The rationale for epithelial removal during CXL has been to facilitate the diffusion of riboflavin into the corneal stroma. It has been suggested that the corneal biomechanical rigidity in rabbits’ eyes following epithelium-on CXL is one-fifth of that following epithelium-off CXL [58]. Leaving the epithelium intact may decrease the risks of microbial keratitis, delayed re-epithelialisation, discomfort, haze, corneal edema, glare, and thinning of the cornea [16, 17]. In studies evaluating epithelium-on CXL, minimal haze has been reported. In standard epithelium-off CXL haze occurs frequently as the epithelium is removed triggering keratocyte apoptosis and proliferation of myofibroblasts [37]. There have been concerns as to the effectiveness of epithelium-on CXL as the epithelium acts as a barrier to diffusion of riboflavin.
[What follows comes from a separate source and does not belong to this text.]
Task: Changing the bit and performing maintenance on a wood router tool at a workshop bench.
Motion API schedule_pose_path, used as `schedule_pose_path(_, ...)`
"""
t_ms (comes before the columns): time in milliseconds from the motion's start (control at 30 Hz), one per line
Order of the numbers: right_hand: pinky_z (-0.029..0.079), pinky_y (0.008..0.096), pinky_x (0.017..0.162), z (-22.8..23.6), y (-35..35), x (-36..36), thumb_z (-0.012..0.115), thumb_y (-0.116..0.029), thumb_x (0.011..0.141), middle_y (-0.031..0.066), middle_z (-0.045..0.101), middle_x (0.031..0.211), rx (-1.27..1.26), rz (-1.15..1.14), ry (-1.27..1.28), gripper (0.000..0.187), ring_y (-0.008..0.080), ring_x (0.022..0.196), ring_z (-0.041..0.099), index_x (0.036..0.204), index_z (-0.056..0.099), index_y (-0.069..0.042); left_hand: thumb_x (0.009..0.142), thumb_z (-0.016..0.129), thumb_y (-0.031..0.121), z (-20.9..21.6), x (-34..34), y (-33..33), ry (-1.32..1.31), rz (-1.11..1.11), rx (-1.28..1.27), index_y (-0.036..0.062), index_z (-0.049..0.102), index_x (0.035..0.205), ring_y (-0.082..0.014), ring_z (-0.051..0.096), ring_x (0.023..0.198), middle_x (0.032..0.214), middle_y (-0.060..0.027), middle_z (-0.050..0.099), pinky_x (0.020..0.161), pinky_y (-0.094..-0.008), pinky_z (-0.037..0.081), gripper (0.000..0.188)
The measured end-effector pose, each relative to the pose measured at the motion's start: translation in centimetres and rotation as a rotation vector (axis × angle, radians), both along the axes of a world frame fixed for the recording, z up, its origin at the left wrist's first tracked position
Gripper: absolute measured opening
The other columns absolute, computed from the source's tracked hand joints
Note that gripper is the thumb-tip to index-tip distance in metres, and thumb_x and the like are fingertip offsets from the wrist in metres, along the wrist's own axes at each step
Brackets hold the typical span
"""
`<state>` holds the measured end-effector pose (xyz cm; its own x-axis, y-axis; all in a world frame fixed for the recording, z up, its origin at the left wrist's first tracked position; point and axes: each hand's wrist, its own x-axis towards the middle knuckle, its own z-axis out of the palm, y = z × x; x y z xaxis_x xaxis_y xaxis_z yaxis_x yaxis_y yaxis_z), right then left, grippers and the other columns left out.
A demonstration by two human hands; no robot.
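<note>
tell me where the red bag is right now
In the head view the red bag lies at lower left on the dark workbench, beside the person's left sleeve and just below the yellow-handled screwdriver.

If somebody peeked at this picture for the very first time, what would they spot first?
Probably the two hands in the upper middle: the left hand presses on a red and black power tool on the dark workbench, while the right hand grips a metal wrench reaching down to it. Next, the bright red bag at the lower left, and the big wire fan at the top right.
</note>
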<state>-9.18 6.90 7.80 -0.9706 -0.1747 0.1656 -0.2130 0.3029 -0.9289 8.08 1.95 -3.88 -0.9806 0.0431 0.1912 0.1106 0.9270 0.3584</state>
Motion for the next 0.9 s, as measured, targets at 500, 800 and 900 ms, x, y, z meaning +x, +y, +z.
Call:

Methods including iontophoresis or ways to enhance the chemical permeability, for example, using benzalkonium chloride have been trialled to overcome the barriers to riboflavin diffusion with an intact epithelium [59].

The strength of our study was that, to our knowledge, it is the most comprehensive systematic review and meta-analysis that compares epithelium-off to epithelium-on CXL in keratoconus. The natural course of keratoconus is life long and this systematic review and meta-analysis focused on 12-month follow-up. It has been demonstrated that outcomes can continue to change over time in CXL such that future studies should include medium to long-term outcomes. Recently, the five-year CXL outcomes were published from the Save Sight Keratoconus Registry which showed CXL was effective in stabilizing keratoconus up to 5 years in most patients [60]. This systematic review and meta-analysis were limited by the quality of the studies included, heterogeneity, biases, small sample size, and short-term follow-up. Our study was also limited by the heterogeneity of the included studies. There have been very few studies that have investigated the adverse events of epithelium-off and epithelium-on CXL with limited data reported on the adverse event described, along with variable follow-up times and different approaches in management. The complete picture of the safety and efficacy of epithelium-off vs. epithelium-on CXL is still emerging. Our findings may provide a foundation for future studies of epithelium off vs. on CXL.

Conclusion

In summary, both epithelium-off and epithelium-on CXL groups were effective in improving visual and keratometry outcomes. The primary purpose of CXL is to stop or slow the progression and stabilize keratoconus which both techniques effectively achieved. There was no difference at 12-month follow-up in terms of CDVA and Kmax. Further research is needed to compare the long-term safety and efficacy between the two techniques.